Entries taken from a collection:
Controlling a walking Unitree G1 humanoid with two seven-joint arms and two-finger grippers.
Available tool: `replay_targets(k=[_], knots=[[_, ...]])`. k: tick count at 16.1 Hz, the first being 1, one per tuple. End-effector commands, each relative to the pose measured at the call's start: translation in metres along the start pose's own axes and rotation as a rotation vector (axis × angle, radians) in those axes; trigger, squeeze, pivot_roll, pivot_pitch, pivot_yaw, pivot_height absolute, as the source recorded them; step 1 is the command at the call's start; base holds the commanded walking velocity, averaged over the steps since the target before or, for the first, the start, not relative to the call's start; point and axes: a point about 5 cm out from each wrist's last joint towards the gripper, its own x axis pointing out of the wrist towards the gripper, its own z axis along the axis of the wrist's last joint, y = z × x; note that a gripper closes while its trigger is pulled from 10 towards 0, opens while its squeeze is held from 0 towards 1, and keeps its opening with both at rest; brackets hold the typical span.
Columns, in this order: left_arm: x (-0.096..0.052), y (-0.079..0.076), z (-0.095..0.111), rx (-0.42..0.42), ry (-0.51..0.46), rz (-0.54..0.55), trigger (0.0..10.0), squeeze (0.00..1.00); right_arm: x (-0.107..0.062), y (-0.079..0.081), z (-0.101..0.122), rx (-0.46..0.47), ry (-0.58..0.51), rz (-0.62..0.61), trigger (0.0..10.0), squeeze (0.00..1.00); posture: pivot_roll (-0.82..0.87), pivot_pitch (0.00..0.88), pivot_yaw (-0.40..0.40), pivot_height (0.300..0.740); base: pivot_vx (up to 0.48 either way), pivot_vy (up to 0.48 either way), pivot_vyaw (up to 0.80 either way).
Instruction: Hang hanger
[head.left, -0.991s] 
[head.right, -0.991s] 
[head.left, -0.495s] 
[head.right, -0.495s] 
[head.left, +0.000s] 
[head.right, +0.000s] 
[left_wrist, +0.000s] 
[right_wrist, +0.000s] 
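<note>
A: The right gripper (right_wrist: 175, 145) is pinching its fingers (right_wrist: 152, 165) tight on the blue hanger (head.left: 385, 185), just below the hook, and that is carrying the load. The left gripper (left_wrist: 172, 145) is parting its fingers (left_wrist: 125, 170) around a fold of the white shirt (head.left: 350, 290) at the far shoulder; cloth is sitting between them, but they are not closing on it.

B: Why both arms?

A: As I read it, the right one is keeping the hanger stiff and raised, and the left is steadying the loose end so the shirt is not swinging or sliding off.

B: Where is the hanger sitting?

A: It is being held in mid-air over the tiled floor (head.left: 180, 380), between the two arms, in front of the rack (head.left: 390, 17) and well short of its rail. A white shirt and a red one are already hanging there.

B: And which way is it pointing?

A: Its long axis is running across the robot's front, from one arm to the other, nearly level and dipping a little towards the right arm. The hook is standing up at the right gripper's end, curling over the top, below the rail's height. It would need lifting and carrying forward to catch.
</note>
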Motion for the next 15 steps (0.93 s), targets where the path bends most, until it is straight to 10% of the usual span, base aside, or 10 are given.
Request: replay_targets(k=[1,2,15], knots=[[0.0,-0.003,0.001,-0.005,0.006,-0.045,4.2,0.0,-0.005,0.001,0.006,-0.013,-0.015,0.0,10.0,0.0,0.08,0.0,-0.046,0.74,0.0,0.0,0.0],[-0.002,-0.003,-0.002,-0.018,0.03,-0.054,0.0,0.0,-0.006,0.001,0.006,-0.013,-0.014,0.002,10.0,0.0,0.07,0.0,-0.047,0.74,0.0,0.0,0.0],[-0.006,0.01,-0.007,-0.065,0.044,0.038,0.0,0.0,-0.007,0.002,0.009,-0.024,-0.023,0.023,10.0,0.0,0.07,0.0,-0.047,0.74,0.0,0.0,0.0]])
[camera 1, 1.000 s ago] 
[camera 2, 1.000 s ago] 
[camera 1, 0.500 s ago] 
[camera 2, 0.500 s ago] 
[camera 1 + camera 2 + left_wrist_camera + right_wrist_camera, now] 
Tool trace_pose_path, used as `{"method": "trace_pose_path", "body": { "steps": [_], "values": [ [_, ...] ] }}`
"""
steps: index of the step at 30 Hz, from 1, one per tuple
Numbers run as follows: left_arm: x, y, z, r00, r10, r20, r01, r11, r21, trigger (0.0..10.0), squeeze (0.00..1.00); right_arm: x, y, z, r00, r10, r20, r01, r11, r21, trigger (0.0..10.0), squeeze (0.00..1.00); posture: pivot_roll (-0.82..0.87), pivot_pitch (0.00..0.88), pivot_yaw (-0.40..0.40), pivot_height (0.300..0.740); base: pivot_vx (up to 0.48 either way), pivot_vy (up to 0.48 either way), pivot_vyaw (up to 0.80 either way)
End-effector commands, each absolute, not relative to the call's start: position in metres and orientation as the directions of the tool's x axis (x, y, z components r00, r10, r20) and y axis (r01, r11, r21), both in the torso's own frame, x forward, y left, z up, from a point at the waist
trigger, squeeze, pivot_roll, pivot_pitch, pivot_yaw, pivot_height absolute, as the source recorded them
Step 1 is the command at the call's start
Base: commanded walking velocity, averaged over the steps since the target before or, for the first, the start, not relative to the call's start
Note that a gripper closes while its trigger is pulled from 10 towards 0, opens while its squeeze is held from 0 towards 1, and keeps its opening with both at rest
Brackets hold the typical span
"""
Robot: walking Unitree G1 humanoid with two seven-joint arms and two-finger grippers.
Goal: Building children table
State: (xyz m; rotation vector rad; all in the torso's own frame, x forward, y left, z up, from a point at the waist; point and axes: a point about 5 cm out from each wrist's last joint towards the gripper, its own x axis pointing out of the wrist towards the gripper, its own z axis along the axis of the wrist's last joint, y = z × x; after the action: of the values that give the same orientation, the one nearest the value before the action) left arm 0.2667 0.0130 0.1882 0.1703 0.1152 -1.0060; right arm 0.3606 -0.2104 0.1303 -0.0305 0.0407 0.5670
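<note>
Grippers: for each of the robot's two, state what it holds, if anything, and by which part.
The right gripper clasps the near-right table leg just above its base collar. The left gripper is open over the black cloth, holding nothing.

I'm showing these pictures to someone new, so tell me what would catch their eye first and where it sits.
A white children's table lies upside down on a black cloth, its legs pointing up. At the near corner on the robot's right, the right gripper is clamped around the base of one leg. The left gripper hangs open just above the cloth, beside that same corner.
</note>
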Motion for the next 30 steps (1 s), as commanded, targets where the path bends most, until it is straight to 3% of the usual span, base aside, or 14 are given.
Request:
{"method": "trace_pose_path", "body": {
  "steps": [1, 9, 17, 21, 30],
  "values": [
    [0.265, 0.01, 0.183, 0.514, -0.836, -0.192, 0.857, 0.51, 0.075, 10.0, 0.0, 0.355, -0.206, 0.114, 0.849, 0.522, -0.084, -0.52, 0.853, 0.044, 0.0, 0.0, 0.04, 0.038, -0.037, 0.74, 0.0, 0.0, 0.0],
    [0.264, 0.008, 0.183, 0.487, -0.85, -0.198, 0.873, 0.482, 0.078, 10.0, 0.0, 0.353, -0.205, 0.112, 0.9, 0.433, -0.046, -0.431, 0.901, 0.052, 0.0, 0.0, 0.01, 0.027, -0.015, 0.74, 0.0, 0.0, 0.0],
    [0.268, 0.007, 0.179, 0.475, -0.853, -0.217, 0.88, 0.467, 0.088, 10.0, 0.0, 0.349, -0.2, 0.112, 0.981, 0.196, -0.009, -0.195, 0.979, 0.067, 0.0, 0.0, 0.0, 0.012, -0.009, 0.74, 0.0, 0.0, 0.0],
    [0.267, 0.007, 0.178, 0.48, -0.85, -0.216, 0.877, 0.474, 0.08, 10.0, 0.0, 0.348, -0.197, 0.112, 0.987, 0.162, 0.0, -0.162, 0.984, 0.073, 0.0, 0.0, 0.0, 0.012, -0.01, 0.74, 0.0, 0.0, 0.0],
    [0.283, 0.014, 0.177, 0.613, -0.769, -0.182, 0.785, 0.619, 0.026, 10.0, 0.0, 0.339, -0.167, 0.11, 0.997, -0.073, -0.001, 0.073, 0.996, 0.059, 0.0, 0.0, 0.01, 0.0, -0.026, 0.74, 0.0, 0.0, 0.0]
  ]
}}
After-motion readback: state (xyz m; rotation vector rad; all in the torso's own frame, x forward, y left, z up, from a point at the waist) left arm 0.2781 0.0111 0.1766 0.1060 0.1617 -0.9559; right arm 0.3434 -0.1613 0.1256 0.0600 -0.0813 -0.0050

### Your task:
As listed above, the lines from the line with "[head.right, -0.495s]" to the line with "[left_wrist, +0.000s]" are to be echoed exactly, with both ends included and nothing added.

### Expected answer:
[head.right, -0.495s] 
[head.left, +0.000s] 
[head.right, +0.000s] 
[left_wrist, +0.000s] 

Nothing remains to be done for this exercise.